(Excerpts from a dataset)

::::

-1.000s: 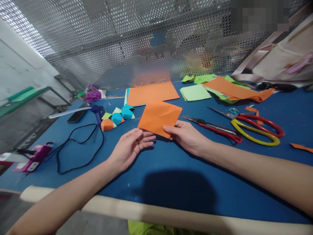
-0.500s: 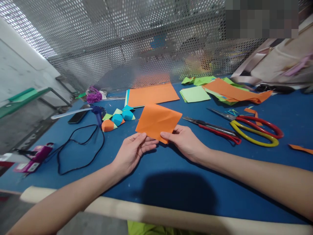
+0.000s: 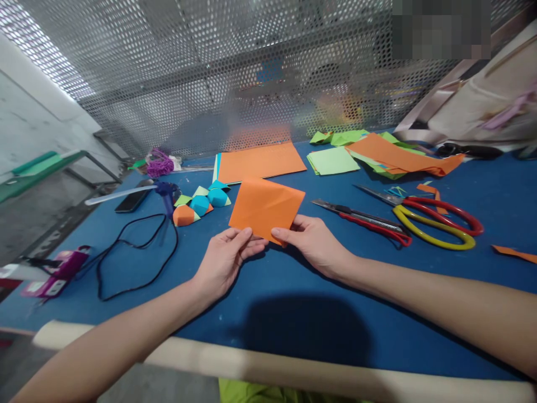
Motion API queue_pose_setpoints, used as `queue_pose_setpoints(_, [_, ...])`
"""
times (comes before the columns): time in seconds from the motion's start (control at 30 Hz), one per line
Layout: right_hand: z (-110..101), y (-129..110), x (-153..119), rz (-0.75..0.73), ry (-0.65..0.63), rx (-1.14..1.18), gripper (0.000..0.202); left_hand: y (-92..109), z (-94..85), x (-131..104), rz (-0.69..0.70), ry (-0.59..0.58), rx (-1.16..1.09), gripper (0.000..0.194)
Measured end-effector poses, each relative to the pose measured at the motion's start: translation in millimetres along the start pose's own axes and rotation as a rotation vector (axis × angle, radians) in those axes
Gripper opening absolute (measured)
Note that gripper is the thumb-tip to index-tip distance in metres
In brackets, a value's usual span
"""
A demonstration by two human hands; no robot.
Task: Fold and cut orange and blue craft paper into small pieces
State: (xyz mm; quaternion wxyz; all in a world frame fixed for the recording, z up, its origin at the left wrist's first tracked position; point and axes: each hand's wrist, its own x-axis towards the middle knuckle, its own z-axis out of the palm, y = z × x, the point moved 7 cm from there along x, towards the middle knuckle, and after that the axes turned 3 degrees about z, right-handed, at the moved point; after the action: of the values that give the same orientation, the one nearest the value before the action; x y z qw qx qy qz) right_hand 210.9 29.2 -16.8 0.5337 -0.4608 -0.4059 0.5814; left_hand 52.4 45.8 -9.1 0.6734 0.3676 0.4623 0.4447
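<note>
And here we are at the blue table (image 3: 218,330), with the square of orange paper (image 3: 265,210) up at the middle, held just above the surface. The left hand (image 3: 222,257) has thumb and forefinger closed on its lower left edge, the other fingers loosely stretched out; the right hand (image 3: 316,243) pinches the bottom corner, thumb on top, fingers tucked behind. Over on the right, it's the pale cloth bag (image 3: 474,103) beyond the table's far edge, a pinkish strap beside it, its inside hidden from this angle. Across to the left, the purple power strip (image 3: 67,267) has a white adapter (image 3: 27,272) beside it, and a black cord loops nearby. Just beside the paper sit joined folded pieces (image 3: 201,204) in orange, blue and pale green. Behind, a large orange sheet (image 3: 262,161) tops a stack; to the right, a green paper pile (image 3: 333,160), a red-handled cutter (image 3: 364,221) and open scissors (image 3: 436,221).
</note>
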Motion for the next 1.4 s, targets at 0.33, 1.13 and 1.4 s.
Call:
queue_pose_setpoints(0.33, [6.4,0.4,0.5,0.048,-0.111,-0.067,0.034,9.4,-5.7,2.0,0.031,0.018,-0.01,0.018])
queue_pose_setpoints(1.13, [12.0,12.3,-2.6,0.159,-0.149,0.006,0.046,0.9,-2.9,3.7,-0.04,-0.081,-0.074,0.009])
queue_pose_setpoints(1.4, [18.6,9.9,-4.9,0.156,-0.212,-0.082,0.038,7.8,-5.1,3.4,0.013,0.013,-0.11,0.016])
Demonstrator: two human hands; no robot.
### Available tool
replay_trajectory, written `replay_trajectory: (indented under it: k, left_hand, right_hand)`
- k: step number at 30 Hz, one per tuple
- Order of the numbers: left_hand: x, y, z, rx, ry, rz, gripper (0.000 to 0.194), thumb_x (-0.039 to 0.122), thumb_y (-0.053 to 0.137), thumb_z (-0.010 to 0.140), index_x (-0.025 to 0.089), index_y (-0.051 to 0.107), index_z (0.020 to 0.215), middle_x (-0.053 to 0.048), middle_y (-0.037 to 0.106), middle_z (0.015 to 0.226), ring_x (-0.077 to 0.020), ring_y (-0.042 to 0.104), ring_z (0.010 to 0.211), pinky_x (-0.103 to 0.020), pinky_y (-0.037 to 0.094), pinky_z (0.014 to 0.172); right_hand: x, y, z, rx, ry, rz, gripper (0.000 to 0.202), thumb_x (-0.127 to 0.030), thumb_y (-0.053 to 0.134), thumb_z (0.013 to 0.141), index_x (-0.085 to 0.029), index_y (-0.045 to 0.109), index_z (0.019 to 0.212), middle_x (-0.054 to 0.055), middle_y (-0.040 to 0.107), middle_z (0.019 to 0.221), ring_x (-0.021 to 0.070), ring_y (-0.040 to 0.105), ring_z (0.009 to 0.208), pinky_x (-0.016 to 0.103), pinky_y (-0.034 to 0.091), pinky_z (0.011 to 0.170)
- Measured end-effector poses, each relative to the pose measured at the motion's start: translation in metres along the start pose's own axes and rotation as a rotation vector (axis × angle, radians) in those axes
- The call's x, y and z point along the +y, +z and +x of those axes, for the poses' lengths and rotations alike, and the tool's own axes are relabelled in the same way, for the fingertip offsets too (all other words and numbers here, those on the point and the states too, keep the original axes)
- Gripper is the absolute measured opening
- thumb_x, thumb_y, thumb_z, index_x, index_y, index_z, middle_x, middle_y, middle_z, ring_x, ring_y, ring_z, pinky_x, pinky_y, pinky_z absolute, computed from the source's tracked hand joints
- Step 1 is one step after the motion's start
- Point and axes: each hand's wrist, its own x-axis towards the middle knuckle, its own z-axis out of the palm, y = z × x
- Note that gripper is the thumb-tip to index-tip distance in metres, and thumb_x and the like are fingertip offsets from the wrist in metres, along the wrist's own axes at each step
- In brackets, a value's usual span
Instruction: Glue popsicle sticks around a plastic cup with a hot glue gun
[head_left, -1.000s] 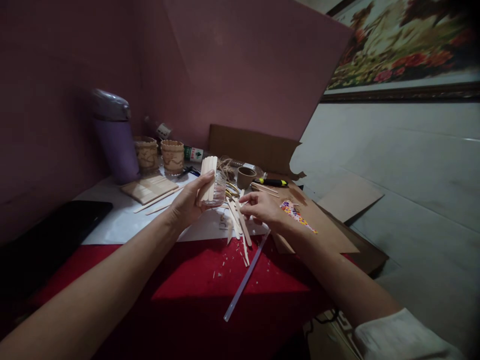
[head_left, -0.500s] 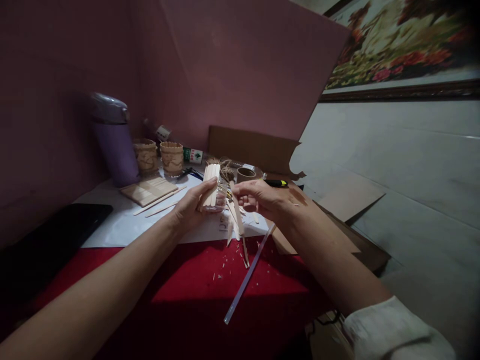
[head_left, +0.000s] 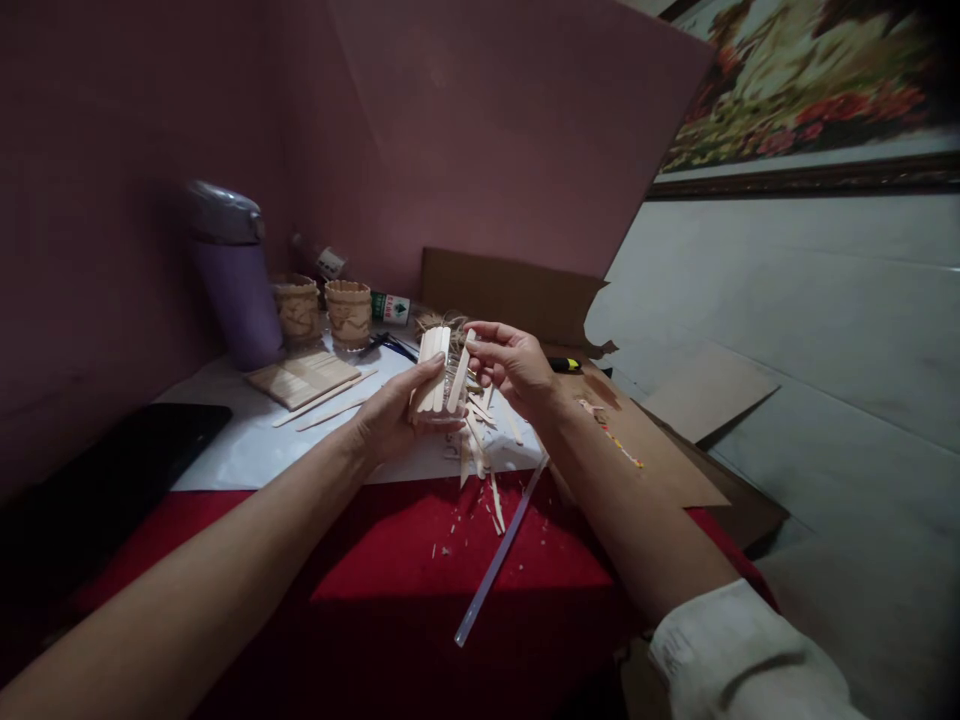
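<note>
My left hand (head_left: 394, 410) is closed round a clear plastic cup (head_left: 448, 416), which looks like a cut bottle base. Several popsicle sticks (head_left: 432, 365) stand side by side along its outer wall, with my thumb over them. Between the thumb and fingers of my right hand (head_left: 516, 372) is a single popsicle stick (head_left: 460, 378), pinched near its upper end. That stick leans slightly, close beside the row on the cup; whether it touches the wall I cannot tell. Broken stick pieces (head_left: 478, 445) lie under and behind the hands.
A purple tumbler (head_left: 236, 300) and two stick-covered cups (head_left: 349, 315) stand at the back left, behind a stack of popsicle sticks (head_left: 304, 378). A glue stick (head_left: 499, 560) lies on the red cloth (head_left: 360, 570). Cardboard (head_left: 667, 460) and a black-and-yellow cutter (head_left: 564, 365) are at right.
My right hand has brought its popsicle stick up and left, from over the scraps to the side of the row on the cup. The left hand still holds the cup.
</note>
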Motion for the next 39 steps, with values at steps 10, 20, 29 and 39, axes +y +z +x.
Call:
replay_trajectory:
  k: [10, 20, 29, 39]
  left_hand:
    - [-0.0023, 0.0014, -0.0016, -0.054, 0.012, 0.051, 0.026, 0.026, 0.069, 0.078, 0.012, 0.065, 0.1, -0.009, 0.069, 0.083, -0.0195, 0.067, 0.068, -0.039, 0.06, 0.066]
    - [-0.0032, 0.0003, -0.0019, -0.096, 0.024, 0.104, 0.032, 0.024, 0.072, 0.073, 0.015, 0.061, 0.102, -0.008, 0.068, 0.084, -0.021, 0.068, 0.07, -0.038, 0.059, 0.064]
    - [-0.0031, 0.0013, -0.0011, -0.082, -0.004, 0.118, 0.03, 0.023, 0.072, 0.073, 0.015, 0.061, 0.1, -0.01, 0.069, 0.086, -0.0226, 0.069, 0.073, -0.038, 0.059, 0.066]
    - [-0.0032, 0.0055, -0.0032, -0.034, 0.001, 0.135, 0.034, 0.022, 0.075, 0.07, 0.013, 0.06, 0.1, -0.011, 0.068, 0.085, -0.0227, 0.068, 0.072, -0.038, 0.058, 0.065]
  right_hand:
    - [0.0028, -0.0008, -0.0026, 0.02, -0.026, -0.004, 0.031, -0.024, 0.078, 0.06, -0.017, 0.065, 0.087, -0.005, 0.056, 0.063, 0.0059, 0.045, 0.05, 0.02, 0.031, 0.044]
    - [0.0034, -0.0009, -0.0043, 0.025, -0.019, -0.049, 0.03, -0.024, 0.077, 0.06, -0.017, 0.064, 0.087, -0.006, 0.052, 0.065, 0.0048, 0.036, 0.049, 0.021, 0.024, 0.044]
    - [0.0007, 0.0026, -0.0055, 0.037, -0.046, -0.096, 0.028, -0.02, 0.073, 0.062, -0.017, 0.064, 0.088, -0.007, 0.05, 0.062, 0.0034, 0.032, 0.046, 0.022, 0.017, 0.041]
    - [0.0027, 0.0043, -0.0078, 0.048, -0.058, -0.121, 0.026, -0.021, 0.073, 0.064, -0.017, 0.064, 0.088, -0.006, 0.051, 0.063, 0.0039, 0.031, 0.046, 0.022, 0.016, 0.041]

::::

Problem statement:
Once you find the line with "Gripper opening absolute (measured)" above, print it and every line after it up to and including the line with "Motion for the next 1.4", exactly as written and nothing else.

Response for this exercise:
Gripper opening absolute (measured)
Note that gripper is the thumb-tip to index-tip distance in metres
In brackets, a value's usual span
"""
A demonstration by two human hands; no robot.
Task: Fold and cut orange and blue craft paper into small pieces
State: (xyz mm; quaternion wxyz; all in a world frame fixed for the recording, z up, its origin at the left wrist's first tracked position; point and axes: each hand's wrist, its own x-axis towards the middle knuckle, its own z-axis out of the palm, y = z × x, the point moved 7 cm from there along x, towards the middle knuckle, and after that the axes turned 3 degrees about z, right-handed, at the moved point; after the action: of the values that give the same orientation, the one nearest the value before the action; x y z qw qx qy qz) right_hand 210.9 29.2 -16.8 0.5337 -0.4608 -0.4059 0.5814; left_hand 52.4 45.8 -9.1 0.6734 0.3676 0.4623 0.4447
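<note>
And here we are at the blue table (image 3: 218,330), with the square of orange paper (image 3: 265,210) up at the middle, held just above the surface. The left hand (image 3: 222,257) has thumb and forefinger closed on its lower left edge, the other fingers loosely stretched out; the right hand (image 3: 316,243) pinches the bottom corner, thumb on top, fingers tucked behind. Over on the right, it's the pale cloth bag (image 3: 474,103) beyond the table's far edge, a pinkish strap beside it, its inside hidden from this angle. Across to the left, the purple power strip (image 3: 67,267) has a white adapter (image 3: 27,272) beside it, and a black cord loops nearby. Just beside the paper sit joined folded pieces (image 3: 201,204) in orange, blue and pale green. Behind, a large orange sheet (image 3: 262,161) tops a stack; to the right, a green paper pile (image 3: 333,160), a red-handled cutter (image 3: 364,221) and open scissors (image 3: 436,221).
</note>
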Motion for the next 1.4 s, targets at 0.33, 1.13 and 1.4 s.

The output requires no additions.